End Users and Stakeholders interface directly to the digital systems and experience the multi-sensory integration provided by the VR or prosthetic device.
We will bring together experts across these fields to discuss the importance of touch in the creation of the sense of presence or embodiment and the ability for this to occur across distributed systems. Here we can discuss whether tactile perception is an experience of a stimulus outside the brain or whether the brain shapes the perception based upon prior experiences and future predictions. Furthermore, we can debate how those perceptions combine to engender a feeling of embodiment and how we might quantify the embodiment of artificial systems like Avatars or prosthetic limbs. Interactive sessions will include presentations and demonstrations from researchers working on distributed embodiment examples such as teleoperated robotic avatars and neuroprosthetic systems. The goal of this effort is to highlight best practices across our fields to apply them to challenges like creating telepresence in virtual reality systems and allowing the incorporation of artificial limbs into the body schemas of individuals with limb loss.
Soft embodiment for engineering artificial limbs
Tamar Makin - University College London, United Kingdom
Synposis
The nervous system, and the sensorimotor loop in particular, provides an existing model for the external world and predictions on how the external world can be manipulated by our actions. I will argue that these existing neural loops are not doomed to function only with something that is engineered to performs the same functions as the body and in the same way. This neural toolkit constitutes a powerful potential means for information compression, error-based trial learning, and reducing the cognitive load of artificial limb usage that could actually be exploited for a new range of purposes. I propose that (neuro)engineers should aim to create artificial limbs that are not enslaved to the body template and that exploit body processing for their own purpose. Instead, soft embodiment invites engineers to redefine the function of a certain neural process or computation. By shifting the function of existing neural pathways, we will have the opportunity to more flexibly adapt to new opportunities for improved motor control.

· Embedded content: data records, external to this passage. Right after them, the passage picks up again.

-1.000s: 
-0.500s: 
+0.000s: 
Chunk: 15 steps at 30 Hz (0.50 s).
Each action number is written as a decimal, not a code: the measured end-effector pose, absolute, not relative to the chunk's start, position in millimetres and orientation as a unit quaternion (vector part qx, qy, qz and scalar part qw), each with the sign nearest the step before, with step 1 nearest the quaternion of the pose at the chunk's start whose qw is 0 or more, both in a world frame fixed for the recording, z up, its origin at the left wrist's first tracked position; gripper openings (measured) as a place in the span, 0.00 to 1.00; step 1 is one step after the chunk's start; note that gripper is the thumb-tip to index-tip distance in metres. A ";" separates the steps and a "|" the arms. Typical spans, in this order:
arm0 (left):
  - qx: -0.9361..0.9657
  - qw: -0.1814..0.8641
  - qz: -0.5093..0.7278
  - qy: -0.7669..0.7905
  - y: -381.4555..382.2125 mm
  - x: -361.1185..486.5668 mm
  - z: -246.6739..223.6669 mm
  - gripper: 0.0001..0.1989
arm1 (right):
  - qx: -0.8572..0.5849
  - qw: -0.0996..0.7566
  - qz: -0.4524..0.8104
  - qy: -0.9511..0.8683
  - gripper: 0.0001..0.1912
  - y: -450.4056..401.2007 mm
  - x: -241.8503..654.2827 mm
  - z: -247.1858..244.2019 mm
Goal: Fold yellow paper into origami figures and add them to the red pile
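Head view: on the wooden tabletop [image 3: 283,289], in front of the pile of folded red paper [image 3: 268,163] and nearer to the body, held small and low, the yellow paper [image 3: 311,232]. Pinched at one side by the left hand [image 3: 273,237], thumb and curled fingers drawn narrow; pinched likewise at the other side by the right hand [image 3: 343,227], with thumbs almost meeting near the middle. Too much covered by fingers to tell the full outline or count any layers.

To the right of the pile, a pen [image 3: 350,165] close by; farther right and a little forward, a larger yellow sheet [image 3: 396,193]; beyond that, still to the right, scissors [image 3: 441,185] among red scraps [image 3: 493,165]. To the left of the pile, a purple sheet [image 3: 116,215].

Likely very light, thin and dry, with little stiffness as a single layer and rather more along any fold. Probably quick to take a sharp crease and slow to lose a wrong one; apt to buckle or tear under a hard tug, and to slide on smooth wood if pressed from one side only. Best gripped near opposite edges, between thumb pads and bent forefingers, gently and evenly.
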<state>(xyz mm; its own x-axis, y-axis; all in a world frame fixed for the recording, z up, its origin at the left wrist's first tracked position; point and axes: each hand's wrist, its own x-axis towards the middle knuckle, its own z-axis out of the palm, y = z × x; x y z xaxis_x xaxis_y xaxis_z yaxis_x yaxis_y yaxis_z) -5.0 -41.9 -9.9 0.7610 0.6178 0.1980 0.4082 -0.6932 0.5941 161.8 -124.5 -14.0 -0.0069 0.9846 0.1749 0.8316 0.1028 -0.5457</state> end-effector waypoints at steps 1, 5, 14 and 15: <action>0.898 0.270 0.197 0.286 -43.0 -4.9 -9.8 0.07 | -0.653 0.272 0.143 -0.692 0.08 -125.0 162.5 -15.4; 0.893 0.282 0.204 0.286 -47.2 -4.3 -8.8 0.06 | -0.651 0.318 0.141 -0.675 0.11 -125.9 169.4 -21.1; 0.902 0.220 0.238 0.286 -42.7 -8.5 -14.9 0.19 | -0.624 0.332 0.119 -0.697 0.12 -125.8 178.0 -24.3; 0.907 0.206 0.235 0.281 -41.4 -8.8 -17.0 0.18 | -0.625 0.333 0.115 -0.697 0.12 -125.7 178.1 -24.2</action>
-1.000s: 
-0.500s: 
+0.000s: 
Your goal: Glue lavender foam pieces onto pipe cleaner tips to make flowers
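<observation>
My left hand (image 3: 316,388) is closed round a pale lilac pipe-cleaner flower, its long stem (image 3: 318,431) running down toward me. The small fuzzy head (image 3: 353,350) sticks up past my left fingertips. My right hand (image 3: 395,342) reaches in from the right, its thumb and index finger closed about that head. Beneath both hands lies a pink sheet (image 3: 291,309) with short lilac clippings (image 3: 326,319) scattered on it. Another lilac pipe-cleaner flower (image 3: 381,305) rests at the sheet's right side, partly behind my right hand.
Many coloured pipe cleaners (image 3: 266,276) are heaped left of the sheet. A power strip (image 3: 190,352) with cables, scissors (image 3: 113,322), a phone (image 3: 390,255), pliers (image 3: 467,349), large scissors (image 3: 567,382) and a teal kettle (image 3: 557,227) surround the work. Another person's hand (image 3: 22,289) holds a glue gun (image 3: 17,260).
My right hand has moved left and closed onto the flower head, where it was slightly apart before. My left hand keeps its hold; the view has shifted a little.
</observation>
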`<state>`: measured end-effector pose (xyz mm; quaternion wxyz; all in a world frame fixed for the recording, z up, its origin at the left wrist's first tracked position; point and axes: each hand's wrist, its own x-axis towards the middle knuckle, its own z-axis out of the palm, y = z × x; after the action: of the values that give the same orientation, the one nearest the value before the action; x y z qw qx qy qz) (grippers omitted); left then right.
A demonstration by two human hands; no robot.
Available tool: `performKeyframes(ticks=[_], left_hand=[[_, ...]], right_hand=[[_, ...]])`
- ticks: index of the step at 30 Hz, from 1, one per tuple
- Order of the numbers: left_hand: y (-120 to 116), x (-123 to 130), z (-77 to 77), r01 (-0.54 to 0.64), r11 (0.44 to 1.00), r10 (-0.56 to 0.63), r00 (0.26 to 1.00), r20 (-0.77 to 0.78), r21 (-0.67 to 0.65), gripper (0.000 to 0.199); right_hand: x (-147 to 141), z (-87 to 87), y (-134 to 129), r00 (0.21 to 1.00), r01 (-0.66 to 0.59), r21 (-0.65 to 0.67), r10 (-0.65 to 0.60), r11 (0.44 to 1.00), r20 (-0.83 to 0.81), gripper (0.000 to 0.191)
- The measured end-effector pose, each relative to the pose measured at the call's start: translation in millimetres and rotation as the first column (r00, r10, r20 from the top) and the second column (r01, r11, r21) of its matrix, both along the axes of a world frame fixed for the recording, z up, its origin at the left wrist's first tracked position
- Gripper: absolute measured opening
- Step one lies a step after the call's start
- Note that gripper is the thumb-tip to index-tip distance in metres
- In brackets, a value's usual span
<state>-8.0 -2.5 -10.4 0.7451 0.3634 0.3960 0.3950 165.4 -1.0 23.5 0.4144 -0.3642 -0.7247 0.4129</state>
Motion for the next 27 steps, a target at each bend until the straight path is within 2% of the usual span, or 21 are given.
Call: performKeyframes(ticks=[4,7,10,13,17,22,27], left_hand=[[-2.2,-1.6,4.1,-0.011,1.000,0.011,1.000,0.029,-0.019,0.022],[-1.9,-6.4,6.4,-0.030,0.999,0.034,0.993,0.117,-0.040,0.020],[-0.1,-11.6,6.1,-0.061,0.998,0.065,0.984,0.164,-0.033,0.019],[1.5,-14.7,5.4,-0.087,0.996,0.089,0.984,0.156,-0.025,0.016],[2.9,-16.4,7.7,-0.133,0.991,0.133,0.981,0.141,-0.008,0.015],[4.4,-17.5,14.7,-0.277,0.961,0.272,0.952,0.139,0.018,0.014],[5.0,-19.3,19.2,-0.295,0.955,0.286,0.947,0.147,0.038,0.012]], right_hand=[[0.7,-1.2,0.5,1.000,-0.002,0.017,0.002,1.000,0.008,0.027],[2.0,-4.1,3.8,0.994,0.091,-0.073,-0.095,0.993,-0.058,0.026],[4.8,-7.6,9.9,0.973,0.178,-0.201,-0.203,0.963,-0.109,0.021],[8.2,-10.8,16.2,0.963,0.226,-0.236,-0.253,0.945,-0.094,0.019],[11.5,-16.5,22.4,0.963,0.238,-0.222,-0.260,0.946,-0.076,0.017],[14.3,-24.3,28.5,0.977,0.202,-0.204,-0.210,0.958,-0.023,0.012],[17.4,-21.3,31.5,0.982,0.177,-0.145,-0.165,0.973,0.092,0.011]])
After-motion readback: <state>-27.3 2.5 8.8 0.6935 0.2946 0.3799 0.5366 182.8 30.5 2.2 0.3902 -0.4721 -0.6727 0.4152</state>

Expectancies and phenomenological control in the rubber hand illusion
Peter Lush - University of Sussex, United Kingdom
Synposis
When expectations for experience (expectancies) are not controlled in psychological experiments, measures of changes in experience may reflect the top-down generation of experience to meet expectancies (phenomenological control) rather than (or in addition to) other posited mechanisms. Consistent with this argument, there are substantial relationships between trait phenomenological control and measures of a range of effects studied by scientists (e.g., ASMR, mirror synaesthesia and visually evoked auditory response). This talk will focus on the rubber hand illusion (RHI), in which participants report experience of ownership of a fake hand. I will discuss problems with RHI control methods, consider the degree to which relationships between RHI measures and trait phenomenological control may confound interpretation of previous studies, and propose methods for developing controls for expectancy effects in body illusions.
Haptics in the Metaverse: Opportunities and Challenges
Nicholas Colonnese - Meta Reality Labs Research, USA
Synposis
Augmented and virtual reality interfaces promise to revolutionize human-computer interaction, but current technologies allow for the reproduction of only two of the five human senses: sight and hearing. I believe that the next major disruptive technological step will be novel haptic hardware and software technologies that will unlock the sense of touch in virtual worlds. In this talk I will first show an abstraction of the “haptic stack” aiming to describe the tremendous breadth required for conducting haptic research. Then, I will present what I feel are some of the biggest opportunities and challenges for enabling and enjoying touch in the virtual worlds of the future.